> **Exercise requirements**:
After locating the line that holds "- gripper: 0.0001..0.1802", repeat it and each following line exactly until the material ends, skipping pictures.

┌─ Data for processing

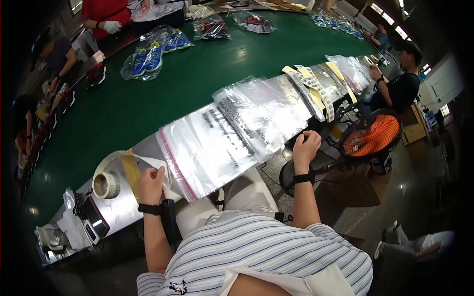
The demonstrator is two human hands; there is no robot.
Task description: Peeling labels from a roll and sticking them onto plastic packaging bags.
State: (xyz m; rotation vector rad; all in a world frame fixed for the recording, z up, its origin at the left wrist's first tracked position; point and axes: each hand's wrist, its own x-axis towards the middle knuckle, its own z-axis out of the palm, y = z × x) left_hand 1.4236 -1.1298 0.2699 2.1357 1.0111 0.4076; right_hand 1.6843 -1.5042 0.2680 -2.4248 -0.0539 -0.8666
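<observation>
My left hand [151, 182] is closed, thumb against fingers, beside a white strip [165, 172] at the near edge of the metal work surface; what it pinches, if anything, I cannot make out. A stack of clear plastic bags [197, 148] lies just right of it, with a red band along its left side. More clear bags [266, 113] overlap it farther right. Off their near right edge, my right hand [306, 147] is raised with fingers curled in and nothing visible in them. A roll of pale label tape [105, 185] stands left of my left hand, near a yellow-brown strip [131, 170].
A phone [96, 216] lies at the left end. Yellow-backed label strips [316, 89] lie to the right. Beyond stretches a green conveyor belt [207, 69] with bagged blue shoes [146, 60]. An orange fan [371, 133] stands at right. Several people work around the belt.
</observation>
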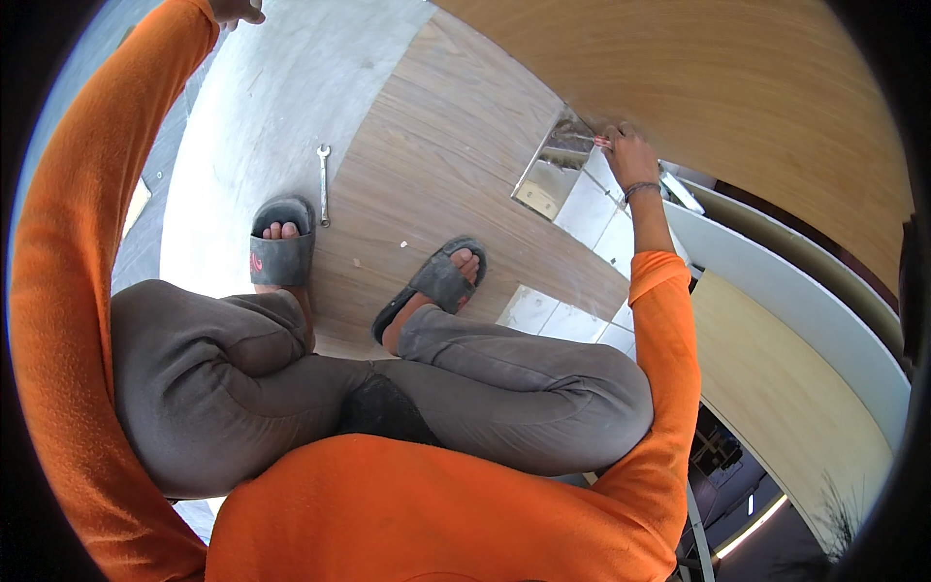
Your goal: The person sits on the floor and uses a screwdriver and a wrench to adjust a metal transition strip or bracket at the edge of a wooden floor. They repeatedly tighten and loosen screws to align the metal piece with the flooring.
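Observation:
My right hand [630,155] reaches out to the wooden panel's lower edge, beside a shiny rectangular piece [555,165] lying on the floor. Its fingers are closed in a pinch around something small and reddish, too hidden to name. A dark band circles that wrist. At the top left, my left hand [238,10] is cut off by the picture's edge; only some bent fingers show, and what it touches is out of sight. A silver combination wrench [324,186] lies just beyond my left sandal [283,238], away from both hands.
A large wooden panel [737,87] fills the upper right. White-edged boards [786,281] and a pale wooden board [776,388] stand on the right. Below are wood-look flooring [427,145], white tiles [584,209] and a whitish surface [281,107]. My right sandal [441,281] rests on the wood-look part.

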Action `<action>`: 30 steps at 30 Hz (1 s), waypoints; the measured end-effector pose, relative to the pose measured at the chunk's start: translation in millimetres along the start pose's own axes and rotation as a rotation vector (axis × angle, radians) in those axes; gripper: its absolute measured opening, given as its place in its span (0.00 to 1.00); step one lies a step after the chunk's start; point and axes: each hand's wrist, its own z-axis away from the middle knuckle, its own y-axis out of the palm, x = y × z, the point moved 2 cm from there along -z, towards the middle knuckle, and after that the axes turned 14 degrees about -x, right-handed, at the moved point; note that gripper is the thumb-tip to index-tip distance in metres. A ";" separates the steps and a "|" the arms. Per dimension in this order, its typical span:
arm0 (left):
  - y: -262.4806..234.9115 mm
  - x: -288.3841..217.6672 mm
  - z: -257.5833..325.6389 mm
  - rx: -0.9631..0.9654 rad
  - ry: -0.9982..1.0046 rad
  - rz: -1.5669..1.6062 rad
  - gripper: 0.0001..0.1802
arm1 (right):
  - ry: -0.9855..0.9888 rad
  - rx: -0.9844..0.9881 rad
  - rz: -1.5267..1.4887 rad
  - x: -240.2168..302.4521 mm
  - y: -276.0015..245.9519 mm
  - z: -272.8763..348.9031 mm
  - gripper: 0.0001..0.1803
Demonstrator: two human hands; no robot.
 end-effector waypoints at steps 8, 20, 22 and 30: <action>9.2 1.6 -6.5 0.014 0.018 0.013 0.21 | 0.273 0.277 0.012 -3.2 -3.0 -7.3 0.19; 3.5 -7.3 -1.8 -0.012 0.026 -0.005 0.22 | 0.407 0.343 -0.059 -15.6 3.2 -8.0 0.22; 2.5 -9.8 0.6 -0.024 0.041 -0.031 0.22 | 0.379 0.315 -0.121 -21.1 6.2 -5.4 0.22; 1.7 -5.3 -0.4 0.020 -0.008 -0.014 0.22 | 0.279 0.308 0.045 -7.5 -7.0 1.2 0.20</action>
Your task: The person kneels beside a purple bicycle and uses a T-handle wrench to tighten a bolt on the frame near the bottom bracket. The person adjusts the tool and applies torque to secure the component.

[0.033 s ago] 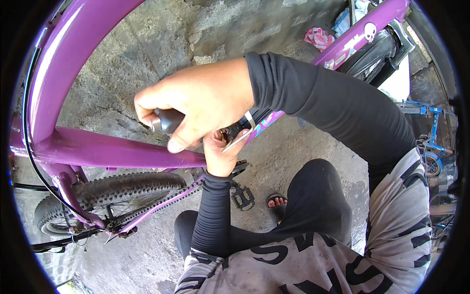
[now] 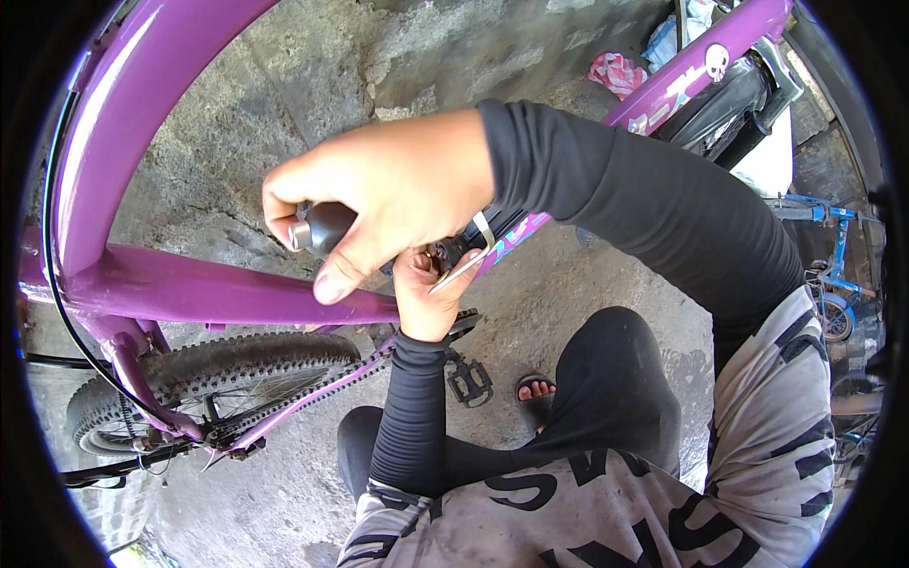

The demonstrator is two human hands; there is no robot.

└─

> **Exercise response**:
  - gripper: 0.0001..0.1802
arm1 (right):
  - ry: -0.9855..0.9888 rad
  - rx: -0.9844..0.9881 rad
  - rz: -1.5267..1.4887 rad
  - x: -240.2168..302.4521 mm
  - y: -276.0015..245.9519 mm
  - z: -272.8763..348.9031 mm
  - gripper: 0.0001..0.1803
Demonstrator: two human hands; no robot.
 end-effector waypoints at steps 8, 20, 22 and 30: <action>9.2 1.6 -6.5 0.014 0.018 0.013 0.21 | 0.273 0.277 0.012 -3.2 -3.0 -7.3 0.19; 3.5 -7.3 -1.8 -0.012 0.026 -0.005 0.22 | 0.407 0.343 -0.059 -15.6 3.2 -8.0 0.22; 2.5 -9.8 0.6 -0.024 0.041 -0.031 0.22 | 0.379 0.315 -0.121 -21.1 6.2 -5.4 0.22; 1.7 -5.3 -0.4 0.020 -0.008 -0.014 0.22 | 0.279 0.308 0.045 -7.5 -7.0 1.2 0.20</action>
Your task: The person kneels beside a purple bicycle and uses a T-handle wrench to tighten a bolt on the frame near the bottom bracket. The person adjusts the tool and applies torque to secure the component.

[0.033 s ago] 
[now] 

The demonstrator is two human hands; there is no robot.

Nothing further remains to be added to the answer.